Bar mitzvah of Yako Izidor Yakov

Bar mitzvah of Yako Izidor Yakov

This is the photo of my bar mitzvah. The photo was taken on 20th or 22nd April 1933 in Ruse. I was born in 1920 in Ruse. I was the eldest of three children in the family. I didn't have a nanny, because my family was poor. I didn't experience much anti-Semitism in my childhood. My bar mitzvah was an exciting day for me. I was 13 years old. It was quite hard preparing for the speech I had to deliver. At that time there was a literature teacher in Ruse who wrote very nice speeches on demand, and I had to learn the speech she wrote for me by heart; there were a lot of foreign words, which meant I could not understand it and I found it very hard to remember it. Since in the biblical sense bar mitzvah is the first wedding, I received many presents. My father, for example, gave me my first wristwatch. Since my father was a traveling salesman, he could not go to the synagogue on every Sabbath, but he always returned for the Jewish holidays, because his trips in the countryside lasted around a month, a month and a half.
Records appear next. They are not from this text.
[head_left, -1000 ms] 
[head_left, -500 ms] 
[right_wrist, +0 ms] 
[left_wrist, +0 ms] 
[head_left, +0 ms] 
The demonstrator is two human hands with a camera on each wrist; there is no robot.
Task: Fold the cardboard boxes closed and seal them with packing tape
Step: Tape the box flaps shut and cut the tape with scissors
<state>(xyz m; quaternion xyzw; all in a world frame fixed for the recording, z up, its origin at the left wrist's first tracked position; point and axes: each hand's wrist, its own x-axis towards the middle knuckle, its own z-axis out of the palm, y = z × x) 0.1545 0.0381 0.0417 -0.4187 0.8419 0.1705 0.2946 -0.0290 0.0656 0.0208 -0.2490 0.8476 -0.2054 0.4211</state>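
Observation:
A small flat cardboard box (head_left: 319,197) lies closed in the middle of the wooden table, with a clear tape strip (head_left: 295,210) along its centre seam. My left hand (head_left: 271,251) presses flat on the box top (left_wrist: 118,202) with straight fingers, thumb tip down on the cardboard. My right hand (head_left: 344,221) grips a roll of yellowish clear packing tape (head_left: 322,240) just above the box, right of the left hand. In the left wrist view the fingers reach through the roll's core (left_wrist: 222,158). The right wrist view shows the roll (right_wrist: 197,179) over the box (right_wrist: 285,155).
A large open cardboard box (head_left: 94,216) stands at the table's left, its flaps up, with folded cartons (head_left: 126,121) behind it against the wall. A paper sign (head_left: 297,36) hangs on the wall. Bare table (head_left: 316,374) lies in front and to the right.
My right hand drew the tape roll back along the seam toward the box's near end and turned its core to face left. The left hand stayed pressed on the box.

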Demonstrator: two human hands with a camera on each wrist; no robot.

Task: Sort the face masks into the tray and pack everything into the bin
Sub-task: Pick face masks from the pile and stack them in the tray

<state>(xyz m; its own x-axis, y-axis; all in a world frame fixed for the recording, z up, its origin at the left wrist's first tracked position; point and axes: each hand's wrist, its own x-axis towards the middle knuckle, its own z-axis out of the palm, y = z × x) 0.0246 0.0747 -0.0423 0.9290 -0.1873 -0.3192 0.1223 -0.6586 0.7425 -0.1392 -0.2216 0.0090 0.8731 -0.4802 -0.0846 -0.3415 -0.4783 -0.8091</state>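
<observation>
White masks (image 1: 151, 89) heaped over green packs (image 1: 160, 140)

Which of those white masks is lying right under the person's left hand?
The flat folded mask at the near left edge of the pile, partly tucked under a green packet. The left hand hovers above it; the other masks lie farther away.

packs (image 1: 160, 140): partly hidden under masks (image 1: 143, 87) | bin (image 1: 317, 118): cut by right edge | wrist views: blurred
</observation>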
There was a mezuzah at home. My father had a tallit and prayer books. I also received a very interesting present from my eldest uncle, Robert Melamed: an ink stand. It was made from some artificial product resembling a horn. It also included a very nice pen and a paper knife. I also remember my uncle's words: 'I am giving this to you, so that you can place it on your desk when you become a director.' And I really did that, when I became chairman of the artistic council of the Puppet Theater in Ruse in 1970.